S. A Maududi's commentary of verse 2:138 says:
It may also mean, "We took Allah's colour." Before the advent of Christianity, it was a custom among the Jews to give a bath to those who accepted Judaism. It meant to imply that all the sins of the baptised person were washed away and he had received a new colour of life. This same custom was later on adopted by the Christians and it was termed "Baptism", which is a ceremonial immersion in water or an application of water as an initiatory rite or sacrament of the Christian Church. It is applied not only to the new converts but also to all newly-born babies. The Qur'an says that there is nothing substantial in this ceremonial "colouring," since it is not necessary for salvation. For this purpose one should take colour from Allah by adopting His Way and submitting to His Law.
They felt for salvation or for coming closer to God and/or for other reasons, one had to undergo baptism, and Muslims did not undergo this. Allah tells the Muslims, that it is not any such ceremony, but submitting fully and wholeheartedly to Him, following the teachings He has sent for us, and worshipping Him alone without any associates In His Exclusive Divinity, that is important. Taking on the hue of God is not from any water or by being dipped in it, but from one's beliefs and practices. That is what makes one a believer, walking in the path of God. Muslims should strive hard to follow the religion of God as He intended for it to be followed, and as every messenger preached - the original only true message from God. Not any made-up or deviated practices, such a ascribing trinities or sons to God, or deifying or rejecting messengers.
It then goes on say to to those who claim that Abraham, Ishmael, Isaac, Jacob (peace be upon them) were Jews or Christians:
"Are you more knowing or is Allah?" And who is more unjust than one who conceals a testimony he has from Allah? And Allah is not unaware of what you do. (2:140, part)

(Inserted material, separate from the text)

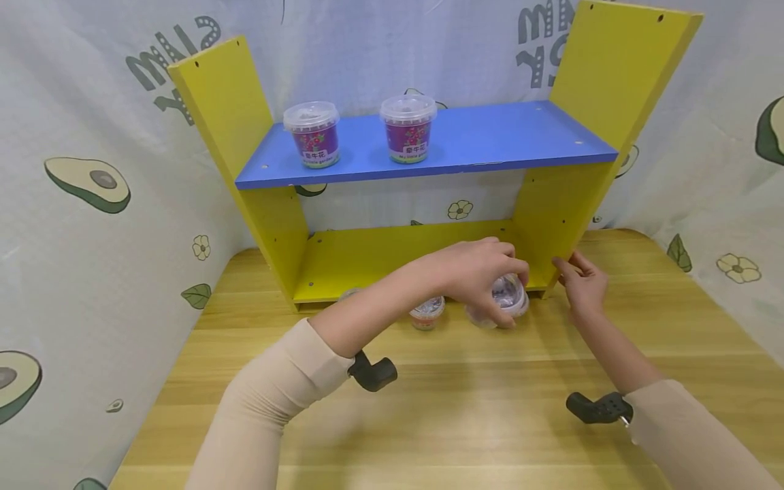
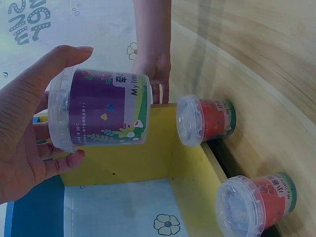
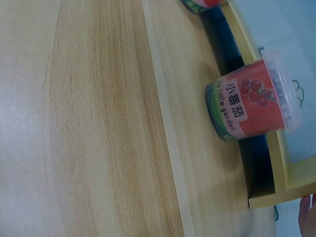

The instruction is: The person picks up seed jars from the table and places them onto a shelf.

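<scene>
My left hand (image 1: pixel 480 272) grips a purple seedling cup (image 2: pixel 108 108) by its clear lid, thumb on one side and fingers on the other. The cup is in the air before the lower bay of the yellow and blue shelf (image 1: pixel 429 167). Below it, a red tomato cup (image 3: pixel 249 101) stands on the table against the shelf's front edge. My right hand (image 1: pixel 584 282) holds the front edge of the shelf's right yellow side panel (image 1: pixel 569 204); some of its fingers are hidden. Another red cup (image 1: pixel 427 313) stands further left, partly behind my left forearm.
On the blue board stand two purple lidded cups, one at left (image 1: pixel 315 139) and one near the middle (image 1: pixel 408 133). A clear lid (image 1: pixel 349 292) shows just behind my left forearm. The wooden table (image 1: pixel 429 422) extends in front, and a patterned cloth (image 1: pixel 92 272) hangs around.
</scene>
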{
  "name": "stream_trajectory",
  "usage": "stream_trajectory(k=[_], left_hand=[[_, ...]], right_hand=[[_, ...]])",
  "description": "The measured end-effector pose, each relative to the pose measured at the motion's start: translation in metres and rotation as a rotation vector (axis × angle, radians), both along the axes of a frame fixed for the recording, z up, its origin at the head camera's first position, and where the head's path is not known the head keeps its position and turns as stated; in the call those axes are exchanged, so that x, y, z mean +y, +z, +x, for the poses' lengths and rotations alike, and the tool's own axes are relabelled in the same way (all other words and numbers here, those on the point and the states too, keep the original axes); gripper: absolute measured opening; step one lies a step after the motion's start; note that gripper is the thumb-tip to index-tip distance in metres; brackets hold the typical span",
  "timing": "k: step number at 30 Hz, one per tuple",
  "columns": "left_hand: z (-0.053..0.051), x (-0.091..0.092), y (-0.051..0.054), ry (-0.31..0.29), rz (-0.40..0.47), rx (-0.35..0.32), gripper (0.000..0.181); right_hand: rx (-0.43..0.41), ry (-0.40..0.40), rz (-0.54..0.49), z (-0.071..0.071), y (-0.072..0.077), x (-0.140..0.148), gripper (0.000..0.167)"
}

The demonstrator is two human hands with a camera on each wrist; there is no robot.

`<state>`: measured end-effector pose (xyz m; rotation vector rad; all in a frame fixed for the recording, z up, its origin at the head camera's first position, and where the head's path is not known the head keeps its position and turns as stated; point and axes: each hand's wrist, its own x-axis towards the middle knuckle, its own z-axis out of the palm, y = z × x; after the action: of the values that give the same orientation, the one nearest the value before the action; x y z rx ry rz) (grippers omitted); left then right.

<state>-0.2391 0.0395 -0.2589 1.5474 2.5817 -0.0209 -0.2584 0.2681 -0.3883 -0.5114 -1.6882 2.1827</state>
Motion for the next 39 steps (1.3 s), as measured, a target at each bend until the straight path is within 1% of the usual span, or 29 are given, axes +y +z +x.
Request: stream_trajectory(k=[4,9,12,16,23,26,29,33,36,39], left_hand=[[-0.001,-0.002,0.004,0.005,0.003,-0.006,0.055],[-0.005,-0.006,0.009,0.006,0.029,-0.012,0.052],[-0.006,-0.007,0.011,0.002,0.042,-0.009,0.051],[-0.008,-0.008,0.014,-0.005,0.051,-0.002,0.049],[-0.01,-0.01,0.022,-0.01,0.098,-0.023,0.049],[-0.01,-0.011,0.025,-0.004,0.091,-0.021,0.05],[-0.011,-0.012,0.027,0.0,0.079,-0.01,0.05],[-0.011,-0.012,0.032,0.006,0.072,0.008,0.049],[-0.012,-0.011,0.038,0.009,0.077,0.027,0.05],[-0.013,-0.01,0.046,0.007,0.09,0.036,0.051]], right_hand=[[-0.001,0.007,-0.001,0.001,0.0,0.0,0.049],[0.015,0.019,-0.022,0.002,0.001,0.001,0.051],[0.026,0.029,-0.035,0.003,0.002,0.0,0.051],[0.02,0.031,-0.029,0.004,0.003,0.0,0.052],[0.013,0.039,-0.048,0.003,0.002,0.003,0.056],[0.02,0.048,-0.069,0.002,0.001,0.004,0.058],[0.034,0.049,-0.108,0.0,-0.001,0.006,0.054],[0.057,0.035,-0.151,-0.004,-0.004,0.007,0.042],[0.075,0.031,-0.172,-0.005,-0.004,0.008,0.036],[0.092,0.04,-0.213,-0.006,-0.005,0.008,0.035]])
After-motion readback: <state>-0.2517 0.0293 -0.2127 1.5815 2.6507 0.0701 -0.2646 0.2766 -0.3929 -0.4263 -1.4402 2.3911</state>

Baptism as practiced by Christians, is a concept by which one is received into the church and is normally done in the name of the persons of the trinity. Some say it washes away original sin and sin committed thus far, others say it is necessary for salvation. And some say it allows the person to become into a state whereby he can enter into a relationship with God, the relationship having been broken by Adam and Eve's eating from the tree.

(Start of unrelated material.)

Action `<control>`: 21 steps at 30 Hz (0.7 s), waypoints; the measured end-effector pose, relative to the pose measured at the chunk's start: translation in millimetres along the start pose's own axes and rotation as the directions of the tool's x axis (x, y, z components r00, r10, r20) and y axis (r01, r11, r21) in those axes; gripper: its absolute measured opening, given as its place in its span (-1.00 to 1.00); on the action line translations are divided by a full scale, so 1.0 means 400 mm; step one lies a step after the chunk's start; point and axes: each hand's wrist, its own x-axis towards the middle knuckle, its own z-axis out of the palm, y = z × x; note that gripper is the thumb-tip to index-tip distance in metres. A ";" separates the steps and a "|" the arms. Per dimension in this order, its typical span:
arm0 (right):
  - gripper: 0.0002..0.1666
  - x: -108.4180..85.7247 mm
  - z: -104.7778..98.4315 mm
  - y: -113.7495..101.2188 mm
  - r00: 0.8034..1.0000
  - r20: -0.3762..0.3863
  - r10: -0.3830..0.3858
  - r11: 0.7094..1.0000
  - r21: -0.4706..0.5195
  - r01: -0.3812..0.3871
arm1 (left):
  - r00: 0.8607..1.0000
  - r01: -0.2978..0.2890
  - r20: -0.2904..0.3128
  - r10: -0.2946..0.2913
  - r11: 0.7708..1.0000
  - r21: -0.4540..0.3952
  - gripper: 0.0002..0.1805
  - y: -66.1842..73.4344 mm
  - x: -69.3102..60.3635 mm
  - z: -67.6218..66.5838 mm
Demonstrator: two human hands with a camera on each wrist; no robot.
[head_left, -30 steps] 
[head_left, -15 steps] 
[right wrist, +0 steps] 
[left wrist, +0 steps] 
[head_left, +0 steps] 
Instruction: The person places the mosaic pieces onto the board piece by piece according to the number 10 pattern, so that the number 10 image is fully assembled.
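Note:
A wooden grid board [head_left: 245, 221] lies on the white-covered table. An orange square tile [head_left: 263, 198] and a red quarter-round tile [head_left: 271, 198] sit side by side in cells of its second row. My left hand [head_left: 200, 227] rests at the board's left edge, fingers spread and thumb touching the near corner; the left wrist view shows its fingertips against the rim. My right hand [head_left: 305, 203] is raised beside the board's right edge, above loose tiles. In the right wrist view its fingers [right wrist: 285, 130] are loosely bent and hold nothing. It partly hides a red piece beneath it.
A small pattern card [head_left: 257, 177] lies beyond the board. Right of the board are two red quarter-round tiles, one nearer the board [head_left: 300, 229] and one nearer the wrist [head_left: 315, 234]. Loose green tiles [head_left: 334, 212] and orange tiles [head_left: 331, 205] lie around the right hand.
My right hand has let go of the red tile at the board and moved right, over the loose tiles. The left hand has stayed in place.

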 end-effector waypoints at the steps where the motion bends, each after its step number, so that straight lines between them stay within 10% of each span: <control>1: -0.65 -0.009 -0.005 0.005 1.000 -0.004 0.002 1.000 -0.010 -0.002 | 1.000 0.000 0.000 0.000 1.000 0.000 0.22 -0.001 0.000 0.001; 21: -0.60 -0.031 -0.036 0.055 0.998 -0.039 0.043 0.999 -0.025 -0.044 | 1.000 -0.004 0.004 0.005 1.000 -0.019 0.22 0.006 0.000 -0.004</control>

With regards to washing away original sin (the person still having the fallen nature) and allowing the person to enter into a state whereby he can now have a relationship with God, or indeed for salvation:
In Islam, there is no concept of original sin, nor of God expecting perfection which cannot be achieved, nor of a broken relationship with God that requires reconciling, nor of remoteness from God, nor of ****ation requiring a saviour. No innocent person is made to suffer or die for other's sins. Newborn babies are born into a state of innocence and purity.
In Christianity, God did not forgive Adam (peace be upon him) for eating from the tree, and not only Adam but all subsequent generations have to bear a punishment from God, and fell out of grace with God, their relationship with God was severed, and they are born into a state of sin and remoteness from God, and death also arose from Adam and Eve's action. They believe that God's standards are so high and holy that we can never achieve them ourselves, thus to atone for our imperfection and inability to meet God's standards, and to reconcile people to God and repair the severed relationship, and to atone for people's sins, the sacrifice of a perfect innocent man (who also happens to be God) and his slow, bloody, and painful death comes into play.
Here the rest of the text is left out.